#### ACTIVITY
Before you write out the listing, remove the pictures; everything else stays exactly as it is.

#### COLLECTED DATA
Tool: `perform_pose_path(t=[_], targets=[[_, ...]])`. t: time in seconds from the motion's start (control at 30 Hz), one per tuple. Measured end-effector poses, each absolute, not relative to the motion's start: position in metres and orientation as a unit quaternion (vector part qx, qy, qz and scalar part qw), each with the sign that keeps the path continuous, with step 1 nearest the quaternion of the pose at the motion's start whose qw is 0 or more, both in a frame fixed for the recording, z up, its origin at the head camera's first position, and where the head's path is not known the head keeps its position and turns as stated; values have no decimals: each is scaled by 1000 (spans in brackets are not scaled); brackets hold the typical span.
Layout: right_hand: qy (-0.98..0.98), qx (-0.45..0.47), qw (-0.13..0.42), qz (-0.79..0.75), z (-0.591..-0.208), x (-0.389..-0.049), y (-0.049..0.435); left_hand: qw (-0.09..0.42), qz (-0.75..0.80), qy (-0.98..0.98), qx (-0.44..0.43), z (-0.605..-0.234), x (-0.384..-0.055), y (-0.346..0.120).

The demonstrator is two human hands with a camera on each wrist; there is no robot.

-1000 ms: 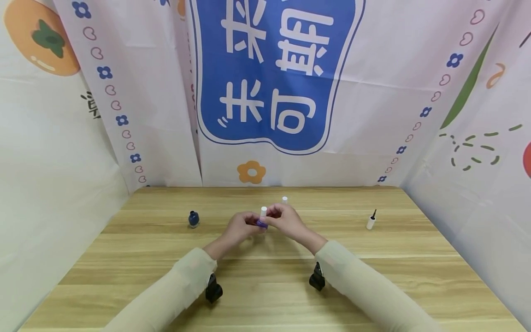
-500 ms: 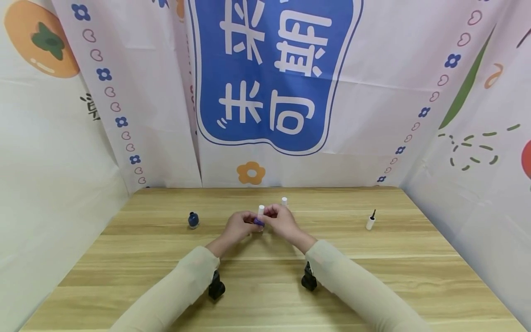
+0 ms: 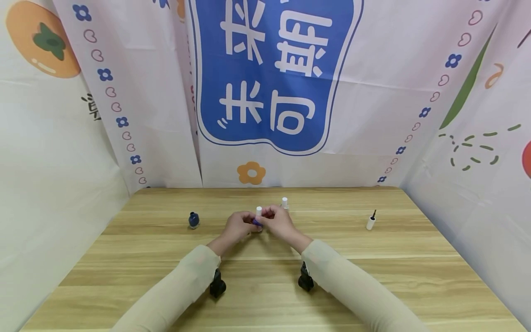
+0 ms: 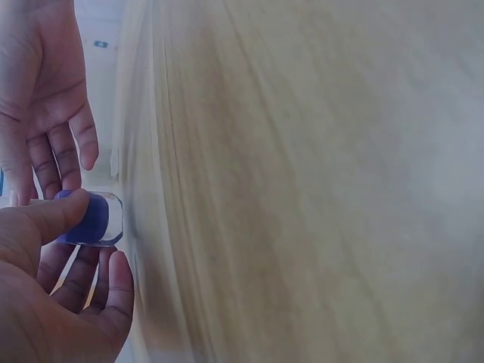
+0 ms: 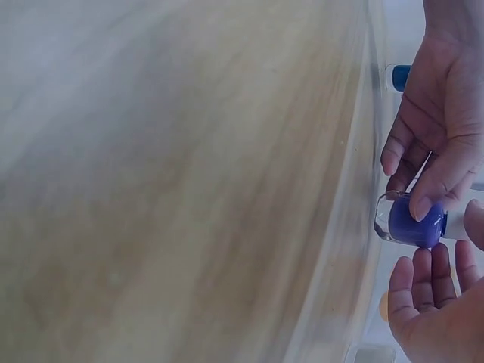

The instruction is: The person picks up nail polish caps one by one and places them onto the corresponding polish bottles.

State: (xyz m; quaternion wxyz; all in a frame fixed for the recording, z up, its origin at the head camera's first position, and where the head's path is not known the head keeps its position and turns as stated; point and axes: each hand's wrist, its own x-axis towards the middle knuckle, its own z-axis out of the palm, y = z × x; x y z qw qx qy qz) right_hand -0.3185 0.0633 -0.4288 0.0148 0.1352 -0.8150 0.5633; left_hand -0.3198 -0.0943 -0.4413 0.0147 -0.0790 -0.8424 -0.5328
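Near the back middle of the table, my left hand (image 3: 237, 227) pinches a purple nail polish bottle (image 3: 257, 222) between thumb and fingers. In the right wrist view the clear glass base of the bottle (image 5: 416, 223) points toward the table. My right hand (image 3: 283, 225) grips the white cap (image 3: 259, 211), which sits upright on the bottle's neck. Thumb and fingers of that hand are on opposite sides of the cap. A second white-capped bottle (image 3: 284, 202) stands just behind the right hand, its lower part mostly hidden.
An uncapped dark blue nail polish bottle (image 3: 193, 221) stands to the left. On the right, a white cap (image 3: 370, 223) stands with its black brush pointing up. Printed cloth (image 3: 356, 152) borders the wooden table (image 3: 265, 295) at the back and sides.
Both hands have shifted slightly left with the purple nail polish bottle between them. More of the second white-capped bottle now shows behind the right hand.
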Motion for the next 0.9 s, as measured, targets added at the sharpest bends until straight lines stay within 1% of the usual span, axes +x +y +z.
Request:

#### RESPONSE FOR THIS EXERCISE
Tool: `perform_pose_path(t=[_], targets=[[_, ...]])`. t: time in seconds from the motion's start (control at 30 Hz), one per tuple. Measured end-effector poses, each absolute, not relative to the motion's start: position in metres and orientation as a unit quaternion (vector part qx, qy, qz and scalar part qw), each with the sign that keeps the path continuous, with step 1 nearest the quaternion of the pose at the motion's start whose qw is 0 or more, both in a frame fixed for the recording, z up, its origin at the head camera's first position, and where the head's path is not known the head keeps its position and turns as stated; values have no decimals: each is scaled by 1000 (spans in brackets are not scaled); brackets hold the typical span.
Layout: right_hand: qy (-0.98..0.98), qx (-0.45..0.47), qw (-0.13..0.42), qz (-0.79..0.75), z (-0.591..-0.208), x (-0.389..-0.049), y (-0.049..0.435); left_hand: qw (-0.09..0.42), qz (-0.75..0.80), qy (-0.98..0.98), qx (-0.44..0.43), z (-0.605..-0.234), x (-0.384..-0.055), y (-0.346..0.120).

The demonstrator is two human hands with a camera on each wrist; there is no robot.

-1000 ms: 
-500 ms: 
+0 ms: 
+0 ms: 
+0 ms: 

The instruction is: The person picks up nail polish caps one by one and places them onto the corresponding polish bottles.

State: (xyz m; quaternion wxyz; all in a frame fixed for the recording, z up, its origin at the head camera's first position, and where the head's path is not known the head keeps its position and turns as stated; point and axes: each hand's wrist, its own x-axis towards the middle knuckle, its own z-axis out of the palm, y = z × x; x y z qw qx qy qz) right_hand -0.3185 0.0633 -0.4288 0.0148 0.1352 -0.8150 0.5633; left_hand -0.3198 -0.0943 -0.4413 0.0147 -0.0790 -0.8424 -0.5328
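Near the back middle of the table, my left hand (image 3: 237, 227) pinches a purple nail polish bottle (image 3: 257, 222) between thumb and fingers. In the right wrist view the clear glass base of the bottle (image 5: 416, 223) points toward the table. My right hand (image 3: 283, 225) grips the white cap (image 3: 259, 211), which sits upright on the bottle's neck. Thumb and fingers of that hand are on opposite sides of the cap. A second white-capped bottle (image 3: 284, 202) stands just behind the right hand, its lower part mostly hidden.
An uncapped dark blue nail polish bottle (image 3: 193, 221) stands to the left. On the right, a white cap (image 3: 370, 223) stands with its black brush pointing up. Printed cloth (image 3: 356, 152) borders the wooden table (image 3: 265, 295) at the back and sides.
Both hands have shifted slightly left with the purple nail polish bottle between them. More of the second white-capped bottle now shows behind the right hand.
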Motion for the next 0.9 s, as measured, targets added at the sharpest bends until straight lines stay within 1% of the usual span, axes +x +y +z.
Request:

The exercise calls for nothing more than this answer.